Yee and her two business partners, Tony Forte and LaRon Batchelor, created CUP to bring inclusiveness and diversity to every facet of the coffee business and supply chain. Not only have they created a coffee company with fair trade offerings, but CUP ultimately aims to shift the entire industry to become more equitable, especially for farmers of color.
“The amount of money that people make in coffee, I think, has been unfair for so long. So, now it’s time to make sure that the people who are actually the ones that are in these countries are the ones that are benefiting,” says the former hip hop marketing executive.
To create more of a balance, CUP is intentional on where their beans are sourced. Yee is also empowering local minority entrepreneurs by contracting all Black-owned businesses to build CUP’s brick-and-mortar shop, which is slated to open in the Bedstuy area of Brooklyn in August.
“We’re using all Black-owned businesses in the process of building that space out,” she says. From the interior designer to the architect to engineers to electricians, everyone involved in the development of the shop is Black.
CUP is currently distributed in 10 Rouses supermarkets and will be sold in other major retailers next month, including 11 Whole Foods around New York City and 16 Stop & Shop stores. Additionally, consumers can also find CUP’s six initial flavor offerings in regional specialty fine grocers like Brooklyn Fare and Union Market.
CUP is just the latest addition to Yee’s growing portfolio of businesses. Even with her contract at iHeartRadio, she stresses the importance of generating multiple streams of income.

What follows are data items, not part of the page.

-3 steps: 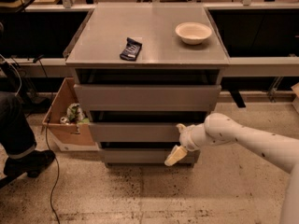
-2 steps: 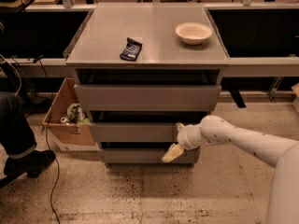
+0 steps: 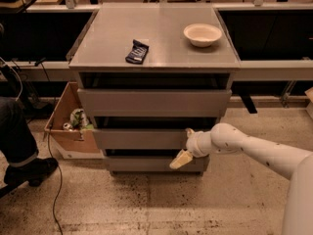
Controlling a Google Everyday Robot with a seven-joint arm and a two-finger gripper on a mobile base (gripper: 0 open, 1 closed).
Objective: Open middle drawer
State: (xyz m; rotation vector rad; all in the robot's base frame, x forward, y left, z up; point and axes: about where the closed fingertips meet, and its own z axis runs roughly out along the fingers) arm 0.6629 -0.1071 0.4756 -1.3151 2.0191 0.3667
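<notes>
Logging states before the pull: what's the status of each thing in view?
middle drawer: shut, not yet pulled
top drawer: shut
bottom drawer: shut
gripper: at middle drawer's right end
bowl: upright, empty
dark packet: lying flat
cardboard box: open top, items inside

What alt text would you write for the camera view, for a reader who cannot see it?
The robot's gripper sits at the right end of the middle drawer of a grey three-drawer cabinet. A white bowl and a small dark object lie on top.
</notes>
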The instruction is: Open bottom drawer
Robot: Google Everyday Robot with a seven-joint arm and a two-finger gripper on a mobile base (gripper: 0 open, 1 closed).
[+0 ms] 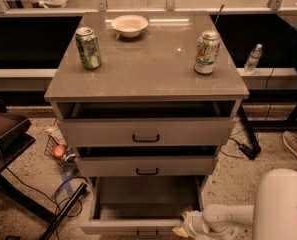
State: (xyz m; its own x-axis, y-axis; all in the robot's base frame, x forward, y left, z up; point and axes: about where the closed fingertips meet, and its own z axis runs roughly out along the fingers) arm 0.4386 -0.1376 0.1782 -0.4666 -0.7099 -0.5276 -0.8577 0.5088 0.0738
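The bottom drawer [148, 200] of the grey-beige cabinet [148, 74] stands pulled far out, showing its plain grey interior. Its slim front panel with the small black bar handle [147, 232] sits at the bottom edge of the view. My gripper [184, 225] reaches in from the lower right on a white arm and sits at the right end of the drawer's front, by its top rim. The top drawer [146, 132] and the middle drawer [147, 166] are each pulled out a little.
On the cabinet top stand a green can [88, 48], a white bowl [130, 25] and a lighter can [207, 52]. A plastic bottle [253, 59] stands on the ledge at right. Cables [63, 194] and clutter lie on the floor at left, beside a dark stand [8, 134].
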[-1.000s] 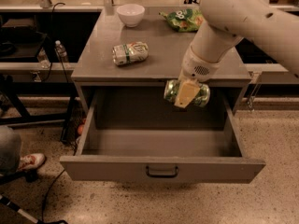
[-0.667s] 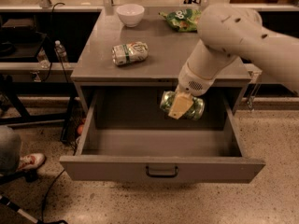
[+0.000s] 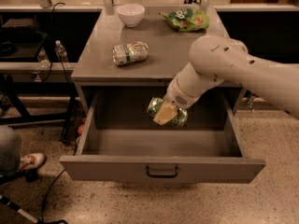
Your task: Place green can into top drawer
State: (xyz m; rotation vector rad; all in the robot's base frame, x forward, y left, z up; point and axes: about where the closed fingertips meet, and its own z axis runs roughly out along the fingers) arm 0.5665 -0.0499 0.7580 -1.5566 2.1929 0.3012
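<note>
The top drawer of the grey cabinet is pulled wide open, with a small dark handle at the centre of its front panel. My gripper is shut on the green can, a shiny dark-green can held on its side. It hangs inside the drawer opening, above the drawer floor and just below the cabinet top's front edge. My white arm reaches in from the right.
On the cabinet top lie a paler white-and-green can on its side, a white bowl at the back and a crinkly green snack bag. A person's shoe is at the left on the floor.
My gripper has carried the green can left and down, from beside the cabinet's front edge into the open drawer space.
</note>
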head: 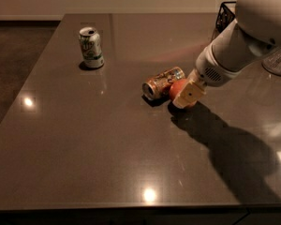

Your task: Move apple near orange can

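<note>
Just right of the middle of a dark, glossy table [98,144], the robot's gripper [187,94] sits low at the surface, its pale tan end against the right front side of the apple [176,88]. Whether the gripper is clamped on the apple or only set around it cannot be told from this angle. The red-orange apple appears to be down at table level, though the gripper hides its lower right part. It lies just beside the orange can [162,82], touching or almost touching it. The orange can lies on its side, one silver end facing the front left, its body running back and to the right behind the apple. A thick white arm [234,50] reaches down to the gripper from the upper right corner. Its broad shadow [234,144] spreads across the table toward the lower right. Well apart, at the far left of the table, a white-and-green can [91,47] stands upright with its top opened. At the far right edge, behind the arm, the corner of a black wire basket [226,13] shows. Lower on that edge is a clear, glassy object [278,62], cut off and too unclear to name. Two small bright reflections of light sit on the tabletop, one at the left and one near the front edge.
</note>
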`<state>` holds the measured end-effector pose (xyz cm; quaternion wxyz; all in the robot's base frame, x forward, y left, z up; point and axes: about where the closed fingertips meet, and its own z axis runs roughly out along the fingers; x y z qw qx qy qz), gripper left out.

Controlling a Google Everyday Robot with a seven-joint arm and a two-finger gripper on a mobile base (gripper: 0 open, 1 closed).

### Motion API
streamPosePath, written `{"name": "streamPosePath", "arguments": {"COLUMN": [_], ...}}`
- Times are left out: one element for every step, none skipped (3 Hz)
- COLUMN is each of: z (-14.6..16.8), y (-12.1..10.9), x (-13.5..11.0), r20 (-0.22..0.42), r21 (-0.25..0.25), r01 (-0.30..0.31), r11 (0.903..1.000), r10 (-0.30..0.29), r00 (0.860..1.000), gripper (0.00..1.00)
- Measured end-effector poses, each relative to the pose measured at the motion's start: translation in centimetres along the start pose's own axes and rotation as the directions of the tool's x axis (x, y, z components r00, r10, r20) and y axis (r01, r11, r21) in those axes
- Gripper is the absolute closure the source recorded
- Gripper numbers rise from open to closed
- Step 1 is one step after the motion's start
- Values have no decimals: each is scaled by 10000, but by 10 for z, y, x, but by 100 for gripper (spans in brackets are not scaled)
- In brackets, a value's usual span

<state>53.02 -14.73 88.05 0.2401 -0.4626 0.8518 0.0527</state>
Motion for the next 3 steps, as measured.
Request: {"name": "streamPosePath", "arguments": {"z": [7, 7, 7], "y": [-3, -2, -2], "x": [2, 1, 1], "r20": [-29, -32, -34], "r21": [-122, -123, -126], "r01": [-60, -38, -24], "r11": [9999, 9999, 9999], "r10": [60, 38, 24], "r00": [10000, 10000, 10000], "gripper": [30, 5, 0]}}
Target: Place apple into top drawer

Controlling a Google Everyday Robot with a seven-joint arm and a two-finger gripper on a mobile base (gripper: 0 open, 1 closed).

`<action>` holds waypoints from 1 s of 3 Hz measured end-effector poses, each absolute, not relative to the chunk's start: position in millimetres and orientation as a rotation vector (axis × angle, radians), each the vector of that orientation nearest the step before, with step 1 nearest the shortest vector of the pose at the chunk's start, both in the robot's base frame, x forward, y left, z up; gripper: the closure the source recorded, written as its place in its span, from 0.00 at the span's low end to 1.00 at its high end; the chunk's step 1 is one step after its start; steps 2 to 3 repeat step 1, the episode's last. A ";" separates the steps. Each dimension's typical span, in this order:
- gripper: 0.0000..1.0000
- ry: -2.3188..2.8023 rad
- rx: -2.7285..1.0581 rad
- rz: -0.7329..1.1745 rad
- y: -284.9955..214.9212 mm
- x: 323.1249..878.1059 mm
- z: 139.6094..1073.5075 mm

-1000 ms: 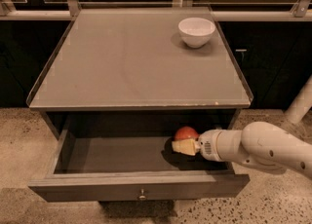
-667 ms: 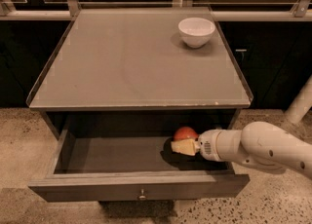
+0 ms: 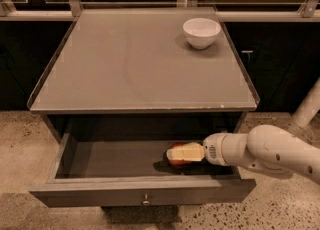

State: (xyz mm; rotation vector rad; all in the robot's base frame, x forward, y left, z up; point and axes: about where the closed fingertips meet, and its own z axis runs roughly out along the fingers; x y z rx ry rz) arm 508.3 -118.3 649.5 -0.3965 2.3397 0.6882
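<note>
The top drawer is pulled open below the grey counter, its front panel and small metal knob facing me. The red-orange apple is inside the drawer at its right side, low against the drawer floor. My gripper reaches in from the right on a white arm, and its cream fingers lie across the apple's top and right side, shut on it. The far side of the apple is hidden by the fingers.
A white bowl stands at the back right of the grey counter top. Dark cabinets flank the counter. A white post stands on the speckled floor at the right.
My gripper has moved down and a little left with the apple, deeper into the drawer toward its floor. The bowl and the drawer have not moved.
</note>
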 end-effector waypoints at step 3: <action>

“You have to have an identity outside of your nine-to-five. So, that’s always been really important for me to be my own person outside of just being one of the members of ‘The Breakfast Club,’” she says.
“I also have to think about my future because it radio is not forever,” she continued. “I think ahead. I’m not thinking about how can I get a check today; I’m thinking about how am I investing my money right now, so that five years from now [or] 10 years from now you get to see the gains that you’ve made from those investments.”
“I’m just trying to make sure that I’m diversifying myself in ways that also make sense and is authentic to me,” she added. “Having a juice press whose company is authentic to me. I feel like the coffee company is, I feel like the hair store is. So, I’m trying to do things that make sense. I’m not into just making money for the sake of making money.”